公社は、2(2)に掲げた社会ニーズに総合的に対応した事業を実施するのが理想であるが、当面は技術力の蓄積や体制整備を図りつつ、可能な範囲で各種社会ニーズに対応した事業を段階的に展開していくことが現実的である。
この場合において、各種社会ニーズに対応した事業を市場性を保ちつつ展開していくためには、定期借地権の活用等を通じ、コストの低減を図ることが有効と考えられる。

2) 当面の業務拡充方針

定期借地権付き住宅供給事業(以下「定借事業」という。)は、都心居住、ゆとりある多世帯住宅、若年層の持ち家取得等をより低い負担で可能とするとともに、マンションの場合には建替え時の権利関係が単純化されるというメリットもある。
一方、借地契約期限が近づくにつれ良好な維持管理を確保するインセンティブが薄れがちであることなど、定借事業については、今後適切な普及を図っていく上で多くの課題がなお存在している。
これらの課題に適切に対応した住宅供給事業を誘導するためには、公社が資源の有効活用、良好な住環境及び維持管理の確保に配慮したモデル的な定借事業に積極的に取り組むことが望ましい。

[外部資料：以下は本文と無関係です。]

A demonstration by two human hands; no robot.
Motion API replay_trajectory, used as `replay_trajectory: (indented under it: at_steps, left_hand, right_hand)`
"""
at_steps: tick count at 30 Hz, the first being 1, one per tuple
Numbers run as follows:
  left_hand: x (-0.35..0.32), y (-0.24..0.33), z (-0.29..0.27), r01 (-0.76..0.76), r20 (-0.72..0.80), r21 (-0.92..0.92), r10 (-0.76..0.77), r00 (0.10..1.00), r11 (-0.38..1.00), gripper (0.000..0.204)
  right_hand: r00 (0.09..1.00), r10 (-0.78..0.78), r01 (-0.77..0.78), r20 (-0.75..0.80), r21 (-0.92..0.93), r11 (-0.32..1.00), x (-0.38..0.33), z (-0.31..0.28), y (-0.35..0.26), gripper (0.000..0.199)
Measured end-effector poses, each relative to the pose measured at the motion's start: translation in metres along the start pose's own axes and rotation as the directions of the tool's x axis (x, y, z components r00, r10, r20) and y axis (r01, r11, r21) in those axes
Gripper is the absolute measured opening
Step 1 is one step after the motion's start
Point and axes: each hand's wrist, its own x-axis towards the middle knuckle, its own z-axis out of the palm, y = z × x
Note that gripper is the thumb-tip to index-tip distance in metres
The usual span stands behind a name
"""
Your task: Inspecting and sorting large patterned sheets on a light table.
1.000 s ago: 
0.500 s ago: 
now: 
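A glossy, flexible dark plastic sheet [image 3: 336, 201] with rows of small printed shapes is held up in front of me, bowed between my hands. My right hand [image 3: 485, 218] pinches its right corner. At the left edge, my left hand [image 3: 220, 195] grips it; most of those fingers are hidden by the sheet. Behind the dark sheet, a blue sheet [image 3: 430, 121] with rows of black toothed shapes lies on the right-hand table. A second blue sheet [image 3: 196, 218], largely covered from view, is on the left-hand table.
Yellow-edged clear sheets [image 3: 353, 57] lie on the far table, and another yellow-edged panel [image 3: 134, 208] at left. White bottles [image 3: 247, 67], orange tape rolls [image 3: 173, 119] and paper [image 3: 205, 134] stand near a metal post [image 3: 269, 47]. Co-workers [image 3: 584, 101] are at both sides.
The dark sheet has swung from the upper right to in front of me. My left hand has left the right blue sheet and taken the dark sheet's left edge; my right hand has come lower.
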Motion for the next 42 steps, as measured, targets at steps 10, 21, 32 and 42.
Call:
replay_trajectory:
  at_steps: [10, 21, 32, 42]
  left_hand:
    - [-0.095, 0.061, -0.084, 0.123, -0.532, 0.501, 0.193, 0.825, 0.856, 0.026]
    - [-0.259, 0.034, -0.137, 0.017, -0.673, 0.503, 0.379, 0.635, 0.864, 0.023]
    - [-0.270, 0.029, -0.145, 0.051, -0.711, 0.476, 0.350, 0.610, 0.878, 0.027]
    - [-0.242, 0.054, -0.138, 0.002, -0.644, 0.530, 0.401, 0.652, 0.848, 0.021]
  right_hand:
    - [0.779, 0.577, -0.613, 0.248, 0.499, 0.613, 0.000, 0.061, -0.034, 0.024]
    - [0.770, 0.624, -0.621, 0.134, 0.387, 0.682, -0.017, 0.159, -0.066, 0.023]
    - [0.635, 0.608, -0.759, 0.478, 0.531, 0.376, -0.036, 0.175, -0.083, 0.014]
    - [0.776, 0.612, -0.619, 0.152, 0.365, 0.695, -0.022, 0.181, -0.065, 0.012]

また、信用力の高い公社が事業主体として間に入ることにより、契約関係や地代徴収等に係る土地所有者の懸念が払拭され、定借事業による遊休地の有効活用が進むことが期待される。なお、公社が自らの事業経験等を活かして将来的に定借事業関連の情報提供、相談体制の整備を図ることについても、同様の主旨から、積極的に取り組むことが望ましい。以上のような観点から、公社は当面、定期借地権を活用した良質な住宅を供給する事業に取り組むことを基本とし、長寿社会への対応、環境との共生、快適で質の高い市街地環境の形成、定住の促進、地域の活性化等他の社会ニーズにも可能な限り対応していくことが望ましい。
また、市としては公社による的確な取組みを促す観点から、他の公的な住宅供給主体における先進的な取組み等に関する情報の収集・整理に努め、公社に情報を提供するなど、公社の体制整備、技術的な検討等に関して必要な支援を行っていく必要がある。